Input records below:

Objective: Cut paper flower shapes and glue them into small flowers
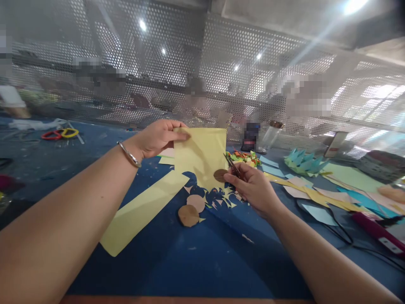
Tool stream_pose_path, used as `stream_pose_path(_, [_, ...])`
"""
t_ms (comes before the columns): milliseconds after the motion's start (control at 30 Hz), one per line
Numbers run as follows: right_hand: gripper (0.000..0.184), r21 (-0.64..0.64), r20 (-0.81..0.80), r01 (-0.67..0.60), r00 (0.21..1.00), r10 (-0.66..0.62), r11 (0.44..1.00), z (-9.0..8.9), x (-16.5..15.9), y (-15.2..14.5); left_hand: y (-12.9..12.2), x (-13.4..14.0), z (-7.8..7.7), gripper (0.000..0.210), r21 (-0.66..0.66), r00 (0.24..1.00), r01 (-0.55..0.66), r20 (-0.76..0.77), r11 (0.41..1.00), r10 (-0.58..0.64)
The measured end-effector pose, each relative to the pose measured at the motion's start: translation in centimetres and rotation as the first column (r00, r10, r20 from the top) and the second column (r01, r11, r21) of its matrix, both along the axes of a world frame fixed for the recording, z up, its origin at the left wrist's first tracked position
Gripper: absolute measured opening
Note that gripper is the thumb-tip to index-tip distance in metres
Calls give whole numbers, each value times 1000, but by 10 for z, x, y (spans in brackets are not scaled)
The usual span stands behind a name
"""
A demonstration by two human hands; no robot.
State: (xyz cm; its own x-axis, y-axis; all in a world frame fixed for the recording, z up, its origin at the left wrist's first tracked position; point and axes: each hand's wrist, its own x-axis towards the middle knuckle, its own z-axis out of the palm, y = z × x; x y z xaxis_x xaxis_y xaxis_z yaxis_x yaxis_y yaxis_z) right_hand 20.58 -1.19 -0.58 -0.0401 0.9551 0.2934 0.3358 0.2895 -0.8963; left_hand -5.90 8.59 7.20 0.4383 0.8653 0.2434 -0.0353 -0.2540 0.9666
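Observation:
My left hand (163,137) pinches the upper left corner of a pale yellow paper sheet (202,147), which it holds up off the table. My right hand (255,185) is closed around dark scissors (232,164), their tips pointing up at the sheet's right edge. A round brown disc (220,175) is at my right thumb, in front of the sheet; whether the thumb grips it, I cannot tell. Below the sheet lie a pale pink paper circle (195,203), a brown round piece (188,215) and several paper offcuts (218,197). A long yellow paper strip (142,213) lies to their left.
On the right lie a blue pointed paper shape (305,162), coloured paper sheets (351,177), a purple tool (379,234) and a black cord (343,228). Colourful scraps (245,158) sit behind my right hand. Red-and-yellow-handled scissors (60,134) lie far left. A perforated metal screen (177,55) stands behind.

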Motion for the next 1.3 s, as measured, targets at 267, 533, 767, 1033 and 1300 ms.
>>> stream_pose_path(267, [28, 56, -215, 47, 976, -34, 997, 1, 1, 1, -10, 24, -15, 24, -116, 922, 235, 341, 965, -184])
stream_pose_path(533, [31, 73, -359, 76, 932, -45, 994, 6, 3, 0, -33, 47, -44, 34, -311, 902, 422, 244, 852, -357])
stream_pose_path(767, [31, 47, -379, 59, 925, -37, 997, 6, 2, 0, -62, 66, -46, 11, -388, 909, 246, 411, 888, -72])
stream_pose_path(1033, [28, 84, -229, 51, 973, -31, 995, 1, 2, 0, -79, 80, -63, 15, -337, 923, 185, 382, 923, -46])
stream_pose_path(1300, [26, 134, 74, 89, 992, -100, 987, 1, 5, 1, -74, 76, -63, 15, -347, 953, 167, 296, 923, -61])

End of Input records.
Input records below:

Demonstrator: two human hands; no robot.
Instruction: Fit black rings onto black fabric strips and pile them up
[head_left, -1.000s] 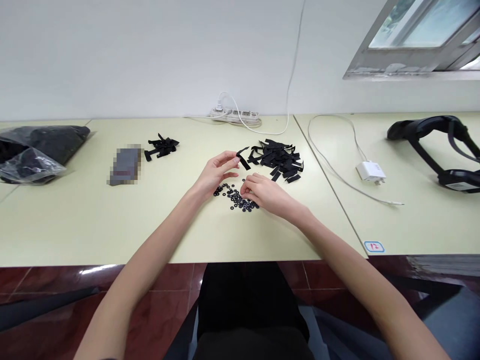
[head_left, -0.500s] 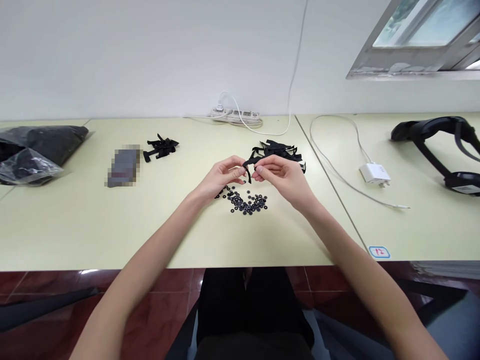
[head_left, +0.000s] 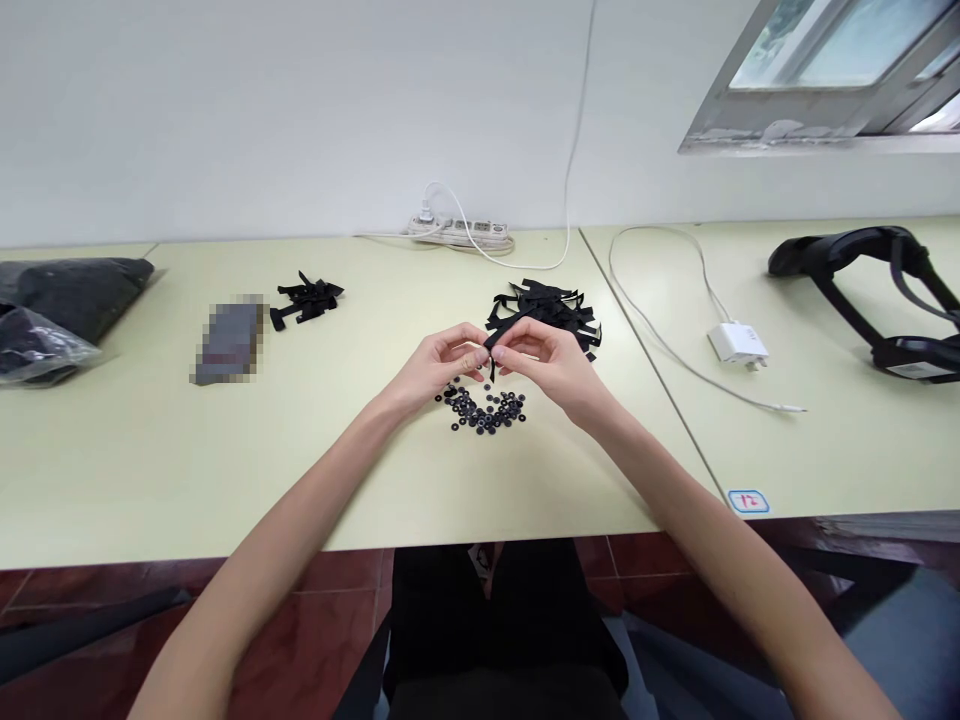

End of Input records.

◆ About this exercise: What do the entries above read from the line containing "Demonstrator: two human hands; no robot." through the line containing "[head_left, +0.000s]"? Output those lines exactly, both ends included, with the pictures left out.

◆ Output for this task:
Demonstrator: two human hands; no robot.
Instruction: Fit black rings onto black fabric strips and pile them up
[head_left, -1.000s] 
[head_left, -0.500s] 
[head_left, +0.000s] 

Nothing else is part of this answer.